- Data records -
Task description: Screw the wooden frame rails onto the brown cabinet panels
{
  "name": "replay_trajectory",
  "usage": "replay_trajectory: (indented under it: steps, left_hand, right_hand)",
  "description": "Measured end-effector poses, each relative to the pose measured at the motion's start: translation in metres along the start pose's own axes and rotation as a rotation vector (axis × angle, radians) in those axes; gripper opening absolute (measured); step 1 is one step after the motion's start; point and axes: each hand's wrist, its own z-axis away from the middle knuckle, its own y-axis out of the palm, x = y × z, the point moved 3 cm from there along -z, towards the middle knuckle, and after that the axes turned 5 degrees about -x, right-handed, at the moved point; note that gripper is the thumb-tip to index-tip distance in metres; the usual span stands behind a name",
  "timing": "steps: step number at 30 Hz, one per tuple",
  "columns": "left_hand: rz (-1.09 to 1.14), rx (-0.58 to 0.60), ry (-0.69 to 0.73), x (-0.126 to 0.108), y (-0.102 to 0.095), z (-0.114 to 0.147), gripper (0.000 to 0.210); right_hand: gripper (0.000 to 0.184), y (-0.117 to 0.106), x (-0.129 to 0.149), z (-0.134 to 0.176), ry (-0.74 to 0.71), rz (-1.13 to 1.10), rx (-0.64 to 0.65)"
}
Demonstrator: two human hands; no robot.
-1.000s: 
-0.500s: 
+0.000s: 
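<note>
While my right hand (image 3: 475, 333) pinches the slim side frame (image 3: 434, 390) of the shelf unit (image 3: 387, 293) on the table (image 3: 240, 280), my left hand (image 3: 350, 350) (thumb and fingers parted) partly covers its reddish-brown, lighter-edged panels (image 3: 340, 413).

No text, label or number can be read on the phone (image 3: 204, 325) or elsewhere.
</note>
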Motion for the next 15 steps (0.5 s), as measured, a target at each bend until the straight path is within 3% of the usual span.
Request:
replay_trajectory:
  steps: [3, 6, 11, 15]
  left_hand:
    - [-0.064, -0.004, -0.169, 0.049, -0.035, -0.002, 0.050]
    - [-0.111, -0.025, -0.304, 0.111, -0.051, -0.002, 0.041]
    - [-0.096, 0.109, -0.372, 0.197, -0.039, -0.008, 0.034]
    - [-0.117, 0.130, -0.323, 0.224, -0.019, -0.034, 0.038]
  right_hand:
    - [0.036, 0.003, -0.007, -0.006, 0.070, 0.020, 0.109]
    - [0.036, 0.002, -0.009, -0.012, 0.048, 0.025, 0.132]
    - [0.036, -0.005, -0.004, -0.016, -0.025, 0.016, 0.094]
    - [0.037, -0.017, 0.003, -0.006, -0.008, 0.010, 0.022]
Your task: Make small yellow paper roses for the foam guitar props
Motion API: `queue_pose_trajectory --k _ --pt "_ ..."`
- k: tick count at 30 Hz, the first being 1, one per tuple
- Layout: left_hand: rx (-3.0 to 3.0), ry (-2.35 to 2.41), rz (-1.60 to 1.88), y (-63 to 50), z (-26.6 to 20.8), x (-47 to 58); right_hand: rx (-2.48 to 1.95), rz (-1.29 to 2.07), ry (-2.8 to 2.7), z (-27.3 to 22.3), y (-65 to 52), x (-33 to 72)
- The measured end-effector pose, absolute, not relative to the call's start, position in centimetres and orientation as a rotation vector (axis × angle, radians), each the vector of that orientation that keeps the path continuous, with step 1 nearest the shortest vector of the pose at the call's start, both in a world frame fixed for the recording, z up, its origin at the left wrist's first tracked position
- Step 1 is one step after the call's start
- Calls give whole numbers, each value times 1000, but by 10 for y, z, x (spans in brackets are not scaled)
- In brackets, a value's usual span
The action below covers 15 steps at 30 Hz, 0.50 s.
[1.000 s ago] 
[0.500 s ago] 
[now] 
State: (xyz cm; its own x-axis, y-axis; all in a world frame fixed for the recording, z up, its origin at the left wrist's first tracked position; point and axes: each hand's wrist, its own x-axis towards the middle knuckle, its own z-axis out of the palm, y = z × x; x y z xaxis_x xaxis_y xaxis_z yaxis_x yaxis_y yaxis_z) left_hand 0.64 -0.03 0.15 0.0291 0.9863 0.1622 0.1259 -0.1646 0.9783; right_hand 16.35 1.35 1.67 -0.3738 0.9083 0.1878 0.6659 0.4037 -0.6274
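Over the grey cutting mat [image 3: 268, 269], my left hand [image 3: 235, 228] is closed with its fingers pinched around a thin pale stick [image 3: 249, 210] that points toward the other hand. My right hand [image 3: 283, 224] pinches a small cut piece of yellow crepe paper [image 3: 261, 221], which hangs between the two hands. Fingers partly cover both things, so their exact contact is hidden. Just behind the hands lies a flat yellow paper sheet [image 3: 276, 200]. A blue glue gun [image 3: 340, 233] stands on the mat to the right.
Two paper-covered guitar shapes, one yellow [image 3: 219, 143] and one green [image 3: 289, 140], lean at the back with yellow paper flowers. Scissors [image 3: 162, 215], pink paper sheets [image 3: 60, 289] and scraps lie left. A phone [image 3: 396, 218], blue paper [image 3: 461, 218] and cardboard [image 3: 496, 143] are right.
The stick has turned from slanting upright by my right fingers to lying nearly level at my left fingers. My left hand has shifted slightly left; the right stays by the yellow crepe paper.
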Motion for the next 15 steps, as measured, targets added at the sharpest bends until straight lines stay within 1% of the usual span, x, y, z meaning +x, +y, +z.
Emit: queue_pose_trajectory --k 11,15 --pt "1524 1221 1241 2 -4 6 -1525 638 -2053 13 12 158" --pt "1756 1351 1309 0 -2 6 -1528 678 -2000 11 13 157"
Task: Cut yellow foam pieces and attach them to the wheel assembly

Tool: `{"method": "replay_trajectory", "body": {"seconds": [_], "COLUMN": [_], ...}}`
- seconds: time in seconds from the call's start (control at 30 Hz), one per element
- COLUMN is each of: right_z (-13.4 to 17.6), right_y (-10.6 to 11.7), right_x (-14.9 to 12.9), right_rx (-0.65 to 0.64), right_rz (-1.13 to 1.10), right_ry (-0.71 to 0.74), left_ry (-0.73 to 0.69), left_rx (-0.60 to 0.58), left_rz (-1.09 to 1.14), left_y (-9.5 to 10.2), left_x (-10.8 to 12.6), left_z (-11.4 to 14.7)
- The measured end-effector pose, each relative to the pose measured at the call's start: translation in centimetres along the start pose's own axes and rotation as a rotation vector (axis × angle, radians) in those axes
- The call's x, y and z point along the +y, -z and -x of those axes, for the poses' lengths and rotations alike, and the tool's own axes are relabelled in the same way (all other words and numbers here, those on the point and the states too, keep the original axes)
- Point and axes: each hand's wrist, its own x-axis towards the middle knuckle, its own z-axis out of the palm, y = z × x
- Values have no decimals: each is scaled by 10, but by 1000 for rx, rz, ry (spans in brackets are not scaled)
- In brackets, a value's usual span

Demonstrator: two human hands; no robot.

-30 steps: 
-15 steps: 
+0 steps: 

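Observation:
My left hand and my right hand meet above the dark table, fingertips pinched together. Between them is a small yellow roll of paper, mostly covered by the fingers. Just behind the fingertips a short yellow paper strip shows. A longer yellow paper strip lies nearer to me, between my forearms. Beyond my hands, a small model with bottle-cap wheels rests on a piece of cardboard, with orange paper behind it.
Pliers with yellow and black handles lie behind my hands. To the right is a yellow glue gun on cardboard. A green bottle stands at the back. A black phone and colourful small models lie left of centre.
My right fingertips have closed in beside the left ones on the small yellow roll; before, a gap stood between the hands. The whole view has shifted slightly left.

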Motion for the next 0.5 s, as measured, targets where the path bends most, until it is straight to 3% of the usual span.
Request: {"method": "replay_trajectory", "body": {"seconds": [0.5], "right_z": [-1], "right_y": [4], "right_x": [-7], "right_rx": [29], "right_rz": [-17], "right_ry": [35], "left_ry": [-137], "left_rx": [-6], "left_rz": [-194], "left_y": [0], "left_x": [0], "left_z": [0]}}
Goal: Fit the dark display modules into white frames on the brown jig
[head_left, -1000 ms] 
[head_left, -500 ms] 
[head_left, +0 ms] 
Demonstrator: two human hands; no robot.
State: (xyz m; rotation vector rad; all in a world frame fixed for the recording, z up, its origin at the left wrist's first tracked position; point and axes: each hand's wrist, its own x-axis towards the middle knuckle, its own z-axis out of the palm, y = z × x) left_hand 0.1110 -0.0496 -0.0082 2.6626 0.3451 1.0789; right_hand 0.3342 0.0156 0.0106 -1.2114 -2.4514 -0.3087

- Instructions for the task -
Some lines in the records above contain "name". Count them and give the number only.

- Solution for this problem -
2